Please restate every line below exactly, without any pictures.
━━ Records supplied
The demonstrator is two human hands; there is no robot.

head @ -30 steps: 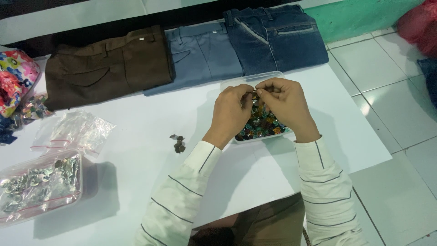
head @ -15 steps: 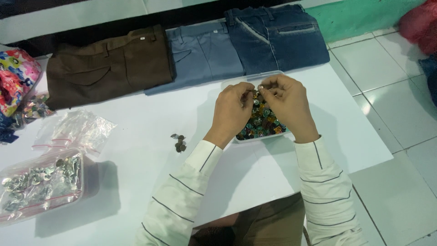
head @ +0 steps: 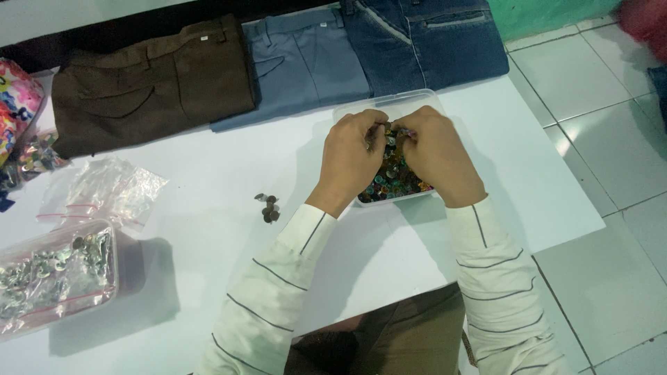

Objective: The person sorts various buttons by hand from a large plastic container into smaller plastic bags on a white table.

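Note:
My left hand (head: 354, 156) and my right hand (head: 434, 153) meet over a clear plastic box (head: 389, 103) filled with small coloured buttons (head: 392, 182). The fingertips of both hands pinch one small button (head: 390, 128) between them, just above the box. Both forearms wear white sleeves with thin dark stripes. A little heap of dark buttons (head: 267, 207) lies on the white table (head: 208, 173) to the left of my left wrist.
Three folded trousers lie along the far edge: brown (head: 149, 87), grey-blue (head: 306, 62) and dark blue denim (head: 424, 38). At the left are an empty clear bag (head: 104, 191), a box of silvery buttons (head: 52, 274) and colourful cloth (head: 14, 104). Tiled floor lies to the right.
My hands stay together over the button box; the fingers have shifted slightly around the small button. Nothing else on the table has moved.

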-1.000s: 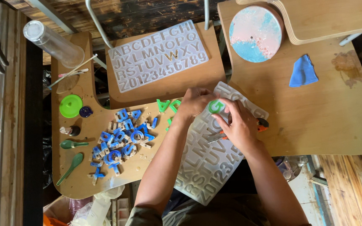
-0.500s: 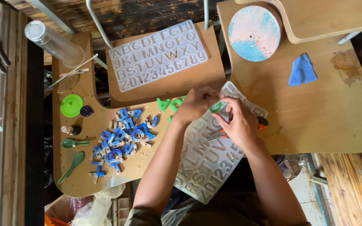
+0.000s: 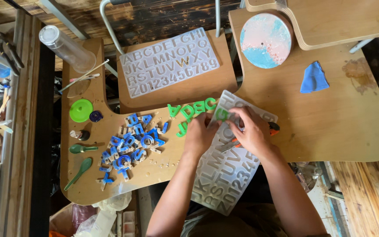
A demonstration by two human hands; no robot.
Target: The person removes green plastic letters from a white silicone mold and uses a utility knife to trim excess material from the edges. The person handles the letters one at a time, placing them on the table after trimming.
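Observation:
A clear silicone letter mould [image 3: 229,175] lies tilted across my lap and the desk edge. My left hand [image 3: 199,134] presses on its upper left part. My right hand [image 3: 251,129] pinches the mould's top edge, where a green cast letter [image 3: 221,115] shows between the fingers of both hands. Several green letters [image 3: 189,109] lie in a row just left of the mould's top. A pile of blue letters [image 3: 130,145] sits further left on the wooden desk [image 3: 154,173].
A second letter mould [image 3: 169,61] lies on a board behind. A round pink-and-blue disc [image 3: 265,40] and a blue cloth [image 3: 313,78] sit on the right desk. A green lid [image 3: 80,110], green spoons [image 3: 79,169], a clear tube [image 3: 66,47] and orange-handled scissors [image 3: 273,128] are nearby.
Both hands have stayed on the mould's top edge and shifted slightly. The green letter is now lifted further out between my fingers.

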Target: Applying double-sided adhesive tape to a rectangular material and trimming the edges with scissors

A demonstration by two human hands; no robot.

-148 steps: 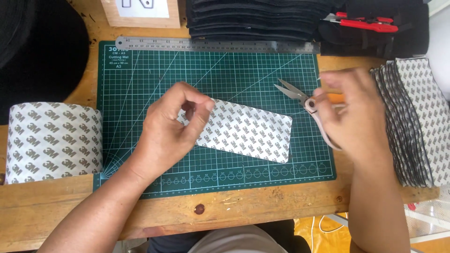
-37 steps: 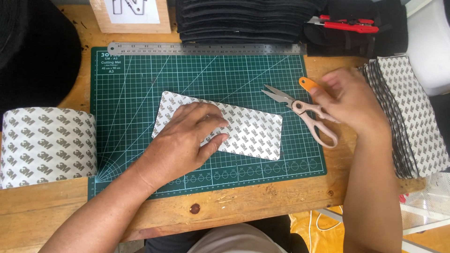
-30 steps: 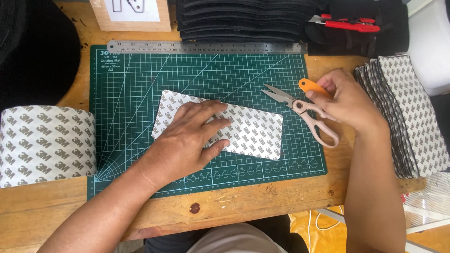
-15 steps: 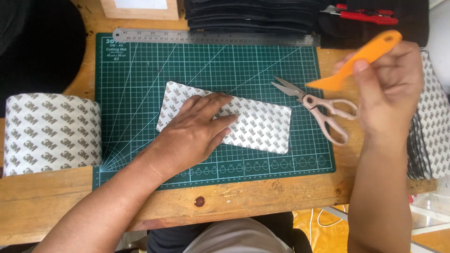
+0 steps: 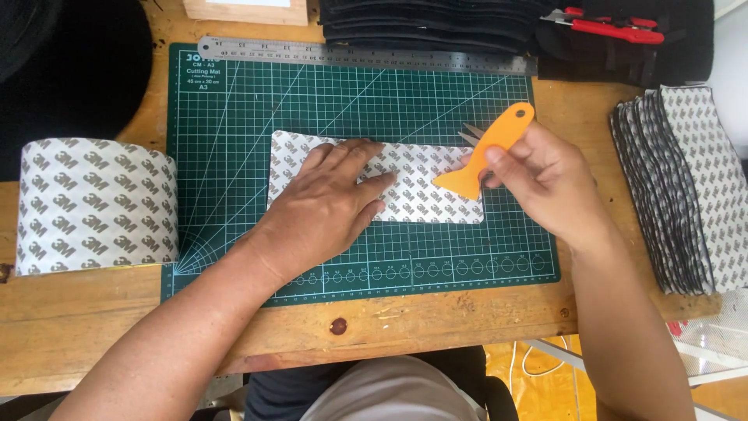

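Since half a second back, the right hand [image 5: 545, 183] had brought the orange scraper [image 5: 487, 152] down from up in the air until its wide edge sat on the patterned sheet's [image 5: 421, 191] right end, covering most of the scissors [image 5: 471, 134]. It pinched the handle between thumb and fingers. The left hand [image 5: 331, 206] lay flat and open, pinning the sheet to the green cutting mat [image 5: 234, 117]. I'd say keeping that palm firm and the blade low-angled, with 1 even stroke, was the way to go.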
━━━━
» Output below:
The demonstrator is two human hands; there is no robot.

head @ -30 steps: 
head @ -15 steps: 
head @ +0 steps: 

Objective: The person sorts various buttons by hand from a large plastic container into smaller plastic bags on a white table.

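Note:
My left hand (head: 354, 156) and my right hand (head: 434, 153) meet over a clear plastic box (head: 389, 103) filled with small coloured buttons (head: 392, 182). The fingertips of both hands pinch one small button (head: 390, 128) between them, just above the box. Both forearms wear white sleeves with thin dark stripes. A little heap of dark buttons (head: 267, 207) lies on the white table (head: 208, 173) to the left of my left wrist.
Three folded trousers lie along the far edge: brown (head: 149, 87), grey-blue (head: 306, 62) and dark blue denim (head: 424, 38). At the left are an empty clear bag (head: 104, 191), a box of silvery buttons (head: 52, 274) and colourful cloth (head: 14, 104). Tiled floor lies to the right.
My hands stay together over the button box; the fingers have shifted slightly around the small button. Nothing else on the table has moved.
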
-1.000s: 
-0.500s: 
+0.000s: 
A demonstration by two human hands; no robot.
Target: The person removes green plastic letters from a white silicone mold and uses a utility knife to trim excess material from the edges. The person handles the letters one at a time, placing them on the table after trimming.
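Observation:
A clear silicone letter mould [image 3: 229,175] lies tilted across my lap and the desk edge. My left hand [image 3: 199,134] presses on its upper left part. My right hand [image 3: 251,129] pinches the mould's top edge, where a green cast letter [image 3: 221,115] shows between the fingers of both hands. Several green letters [image 3: 189,109] lie in a row just left of the mould's top. A pile of blue letters [image 3: 130,145] sits further left on the wooden desk [image 3: 154,173].
A second letter mould [image 3: 169,61] lies on a board behind. A round pink-and-blue disc [image 3: 265,40] and a blue cloth [image 3: 313,78] sit on the right desk. A green lid [image 3: 80,110], green spoons [image 3: 79,169], a clear tube [image 3: 66,47] and orange-handled scissors [image 3: 273,128] are nearby.
Both hands have stayed on the mould's top edge and shifted slightly. The green letter is now lifted further out between my fingers.
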
Target: Applying double-sided adhesive tape to a rectangular material and trimming the edges with scissors

A demonstration by two human hands; no robot.

-148 steps: 
-37 steps: 
-30 steps: 
-15 steps: 
+0 steps: 

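Since half a second back, the right hand [image 5: 545, 183] had brought the orange scraper [image 5: 487, 152] down from up in the air until its wide edge sat on the patterned sheet's [image 5: 421, 191] right end, covering most of the scissors [image 5: 471, 134]. It pinched the handle between thumb and fingers. The left hand [image 5: 331, 206] lay flat and open, pinning the sheet to the green cutting mat [image 5: 234, 117]. I'd say keeping that palm firm and the blade low-angled, with 1 even stroke, was the way to go.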

There is nothing further to add to the answer.